§ Problem to work on: Could you copy every line of the data that contains "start"?

§ Supplied information:
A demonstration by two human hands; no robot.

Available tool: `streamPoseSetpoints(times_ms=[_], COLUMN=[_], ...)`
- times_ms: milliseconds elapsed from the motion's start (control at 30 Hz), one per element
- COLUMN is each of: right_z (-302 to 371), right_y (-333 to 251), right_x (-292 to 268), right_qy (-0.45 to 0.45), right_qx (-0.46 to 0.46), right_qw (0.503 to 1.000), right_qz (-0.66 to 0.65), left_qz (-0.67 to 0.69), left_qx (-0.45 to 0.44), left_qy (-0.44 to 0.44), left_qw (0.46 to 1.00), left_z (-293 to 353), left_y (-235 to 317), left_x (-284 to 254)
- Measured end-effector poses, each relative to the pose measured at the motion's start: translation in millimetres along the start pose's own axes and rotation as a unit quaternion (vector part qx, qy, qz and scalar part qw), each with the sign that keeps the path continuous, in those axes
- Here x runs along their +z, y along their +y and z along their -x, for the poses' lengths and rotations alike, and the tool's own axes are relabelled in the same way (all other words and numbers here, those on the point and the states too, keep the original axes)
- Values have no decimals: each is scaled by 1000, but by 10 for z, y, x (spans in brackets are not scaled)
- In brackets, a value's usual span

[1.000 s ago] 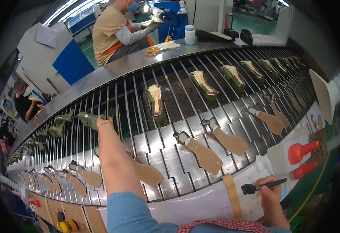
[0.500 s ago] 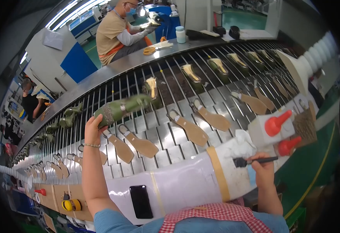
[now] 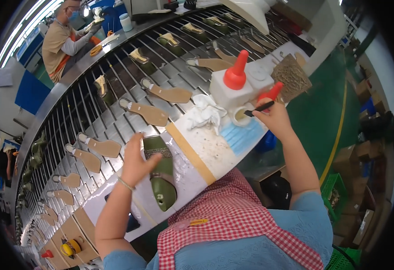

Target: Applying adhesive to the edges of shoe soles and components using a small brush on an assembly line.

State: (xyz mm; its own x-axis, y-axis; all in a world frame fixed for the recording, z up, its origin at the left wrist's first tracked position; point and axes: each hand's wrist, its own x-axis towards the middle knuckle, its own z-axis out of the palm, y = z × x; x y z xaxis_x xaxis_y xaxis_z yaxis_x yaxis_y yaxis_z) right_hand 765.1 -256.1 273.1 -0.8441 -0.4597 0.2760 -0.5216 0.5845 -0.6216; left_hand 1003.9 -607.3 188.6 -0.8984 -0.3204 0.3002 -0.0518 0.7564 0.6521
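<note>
A green shoe last (image 3: 163, 173) with a glittery strap band lies on the plastic-covered bench top (image 3: 190, 168). Beside it is my left hand (image 3: 138, 159), its fingers apart and its thumb over the edge of the last. In my right hand (image 3: 275, 119) I hold a dark-handled brush (image 3: 265, 106). The brush's head is at the mouth of a small white pot (image 3: 240, 116). Close by stand a white bottle with a red nozzle (image 3: 235, 74) and a second red nozzle (image 3: 273, 92). A crumpled white cloth (image 3: 206, 112) sits left of the pot.
Beyond the bench runs a rod conveyor (image 3: 82, 112) carrying tan soles (image 3: 149, 112) and several green lasts (image 3: 138, 58). A phone (image 3: 133, 222) is partly under my left forearm. A blue mask (image 3: 244, 135) lies near the pot. Across the conveyor sits a co-worker (image 3: 59, 45).
The green last has come from over the conveyor onto the bench, and my left hand has loosened from it. My right hand has brought the brush to the pot. The view has turned right.
</note>
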Motion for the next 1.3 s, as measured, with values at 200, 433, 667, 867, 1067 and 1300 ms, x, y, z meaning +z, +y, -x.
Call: streamPoseSetpoints(times_ms=[200, 433, 667, 867, 1067, 1300], right_z=[-24, -28, -2, 100, 208, 219], right_y=[287, 205, 297, 643, 817, 1038], right_x=[201, 215, 221, 149, 370, 462], right_qy=[-35, -68, -72, -63, -47, -18], right_qx=[-26, -11, 39, 194, 343, 363], right_qw=[999, 996, 996, 888, 720, 582], right_qz=[25, 55, -40, -413, -601, -728], left_qz=[-185, 188, 271, 502, 367, 528], left_qx=[-20, -365, -346, -219, 8, -184], left_qy=[-142, -228, -228, -34, 113, 195], left_qw=[972, 883, 869, 836, 923, 806], left_z=[614, 631, 520, 652, 679, 948], left_y=[614, -38, -232, 95, 328, 717], left_x=[99, -224, -121, -126, 381, 802])
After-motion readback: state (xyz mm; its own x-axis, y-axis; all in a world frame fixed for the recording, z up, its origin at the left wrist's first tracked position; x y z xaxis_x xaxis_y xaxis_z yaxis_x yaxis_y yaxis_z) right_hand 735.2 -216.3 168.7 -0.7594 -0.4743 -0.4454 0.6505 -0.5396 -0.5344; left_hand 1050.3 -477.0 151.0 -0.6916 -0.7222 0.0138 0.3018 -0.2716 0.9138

§ Response below:
- times_ms: milliseconds elapsed from the motion's start (control at 30 Hz), one per element
- Measured end-effector poses, each relative to the pose measured at the motion's start: translation in millimetres along the start pose's own axes and rotation as a unit quaternion (vector part qx, qy, qz and scalar part qw), each with the sign that keeps the path continuous, in those axes

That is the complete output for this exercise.